• [Information supplied]:
>>>
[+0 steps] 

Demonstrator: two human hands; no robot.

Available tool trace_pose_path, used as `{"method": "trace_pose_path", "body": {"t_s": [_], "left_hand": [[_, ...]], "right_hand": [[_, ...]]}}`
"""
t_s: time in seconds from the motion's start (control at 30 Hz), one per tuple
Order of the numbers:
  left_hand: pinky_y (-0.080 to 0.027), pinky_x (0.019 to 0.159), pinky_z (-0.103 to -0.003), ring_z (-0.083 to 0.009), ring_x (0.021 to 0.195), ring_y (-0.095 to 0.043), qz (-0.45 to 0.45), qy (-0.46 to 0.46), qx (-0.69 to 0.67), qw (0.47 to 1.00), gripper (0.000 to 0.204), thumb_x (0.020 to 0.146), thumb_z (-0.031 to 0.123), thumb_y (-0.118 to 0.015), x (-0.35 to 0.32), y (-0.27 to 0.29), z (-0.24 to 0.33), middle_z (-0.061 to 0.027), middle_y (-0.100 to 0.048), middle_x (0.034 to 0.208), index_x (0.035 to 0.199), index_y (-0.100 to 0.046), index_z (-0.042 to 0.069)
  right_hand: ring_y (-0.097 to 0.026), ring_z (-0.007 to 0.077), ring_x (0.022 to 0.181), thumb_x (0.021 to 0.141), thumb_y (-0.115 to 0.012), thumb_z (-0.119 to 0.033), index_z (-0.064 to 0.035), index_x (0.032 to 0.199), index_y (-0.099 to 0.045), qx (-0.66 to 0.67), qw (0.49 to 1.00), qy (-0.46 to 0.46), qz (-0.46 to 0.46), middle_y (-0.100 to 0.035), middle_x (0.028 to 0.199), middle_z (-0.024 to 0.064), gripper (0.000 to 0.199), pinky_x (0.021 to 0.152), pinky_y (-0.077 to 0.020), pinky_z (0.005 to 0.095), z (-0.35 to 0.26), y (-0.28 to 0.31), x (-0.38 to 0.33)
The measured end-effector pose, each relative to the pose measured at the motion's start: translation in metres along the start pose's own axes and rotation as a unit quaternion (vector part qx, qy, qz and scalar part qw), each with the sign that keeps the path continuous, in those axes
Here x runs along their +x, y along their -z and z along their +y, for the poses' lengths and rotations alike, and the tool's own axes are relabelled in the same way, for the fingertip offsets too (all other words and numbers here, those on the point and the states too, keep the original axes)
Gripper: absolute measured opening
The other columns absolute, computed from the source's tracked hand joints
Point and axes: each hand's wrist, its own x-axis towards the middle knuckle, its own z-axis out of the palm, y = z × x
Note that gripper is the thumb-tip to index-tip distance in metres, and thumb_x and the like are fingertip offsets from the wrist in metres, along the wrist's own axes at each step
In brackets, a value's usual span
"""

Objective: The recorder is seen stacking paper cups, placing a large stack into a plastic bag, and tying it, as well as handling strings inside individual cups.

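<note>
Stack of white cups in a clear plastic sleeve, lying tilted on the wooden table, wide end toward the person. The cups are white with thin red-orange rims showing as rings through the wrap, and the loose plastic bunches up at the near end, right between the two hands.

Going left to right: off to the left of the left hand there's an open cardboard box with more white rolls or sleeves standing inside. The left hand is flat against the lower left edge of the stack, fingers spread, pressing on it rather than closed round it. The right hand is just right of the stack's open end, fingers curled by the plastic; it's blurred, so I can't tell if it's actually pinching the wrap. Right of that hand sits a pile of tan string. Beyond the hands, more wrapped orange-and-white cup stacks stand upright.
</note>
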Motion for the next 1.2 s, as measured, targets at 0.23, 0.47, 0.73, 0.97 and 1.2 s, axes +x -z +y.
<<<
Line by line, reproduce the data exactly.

[+0 steps] 

Demonstrator: two human hands; no robot.

Available tool trace_pose_path, used as `{"method": "trace_pose_path", "body": {"t_s": [_], "left_hand": [[_, ...]], "right_hand": [[_, ...]]}}`
"""
t_s: time in seconds from the motion's start (control at 30 Hz), one per tuple
Order of the numbers:
  left_hand: pinky_y (-0.080 to 0.027), pinky_x (0.019 to 0.159), pinky_z (-0.103 to -0.003), ring_z (-0.083 to 0.009), ring_x (0.021 to 0.195), ring_y (-0.095 to 0.043), qz (-0.45 to 0.45), qy (-0.46 to 0.46), qx (-0.69 to 0.67), qw (0.47 to 1.00), gripper (0.000 to 0.204), thumb_x (0.020 to 0.146), thumb_z (-0.031 to 0.123), thumb_y (-0.118 to 0.015), x (-0.35 to 0.32), y (-0.27 to 0.29), z (-0.24 to 0.33), middle_z (-0.061 to 0.027), middle_y (-0.100 to 0.048), middle_x (0.034 to 0.208), index_x (0.035 to 0.199), index_y (-0.100 to 0.046), index_z (-0.042 to 0.069)
  right_hand: ring_y (-0.097 to 0.026), ring_z (-0.007 to 0.077), ring_x (0.022 to 0.181), thumb_x (0.021 to 0.141), thumb_y (-0.115 to 0.012), thumb_z (-0.119 to 0.033), index_z (-0.064 to 0.035), index_x (0.032 to 0.199), index_y (-0.099 to 0.045), qx (-0.66 to 0.67), qw (0.49 to 1.00), qy (-0.46 to 0.46), qz (-0.46 to 0.46), middle_y (-0.100 to 0.035), middle_x (0.028 to 0.199), middle_z (-0.024 to 0.064), gripper (0.000 to 0.199), pinky_x (0.021 to 0.152), pinky_y (-0.077 to 0.020), pinky_z (0.005 to 0.095), z (-0.35 to 0.26), y (-0.28 to 0.31), x (-0.38 to 0.33)
The measured end-effector pose, each relative to the pose measured at the motion's start: translation in metres along the start pose's own axes and rotation as a unit quaternion (vector part qx, qy, qz and scalar part qw), each with the sign that keeps the path continuous, in those axes
Here x runs along their +x, y along their -z and z along their +y, for the poses' lengths and rotations alike, and the tool's own axes are relabelled in the same way, for the fingertip offsets too (all other words and numbers here, those on the point and the states too, keep the original axes)
Gripper: absolute measured opening
The other columns absolute, computed from the source's tracked hand joints
Point and axes: each hand's wrist, its own x-axis towards the middle knuckle, its own z-axis out of the palm, y = z × x
Note that gripper is the thumb-tip to index-tip distance in metres, and thumb_x and the like are fingertip offsets from the wrist in metres, along the wrist's own axes at each step
In brackets, a value's usual span
"""

Objective: The recorder is seen stacking paper cups, placing a large stack into a plastic bag, and tying it, as well as handling strings inside individual cups.

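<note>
Stack of white cups in a clear plastic sleeve, lying tilted on the wooden table, wide end toward the person. The cups are white with thin red-orange rims showing as rings through the wrap, and the loose plastic bunches up at the near end, right between the two hands.

Going left to right: off to the left of the left hand there's an open cardboard box with more white rolls or sleeves standing inside. The left hand is flat against the lower left edge of the stack, fingers spread, pressing on it rather than closed round it. The right hand is just right of the stack's open end, fingers curled by the plastic; it's blurred, so I can't tell if it's actually pinching the wrap. Right of that hand sits a pile of tan string. Beyond the hands, more wrapped orange-and-white cup stacks stand upright.
</note>
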Motion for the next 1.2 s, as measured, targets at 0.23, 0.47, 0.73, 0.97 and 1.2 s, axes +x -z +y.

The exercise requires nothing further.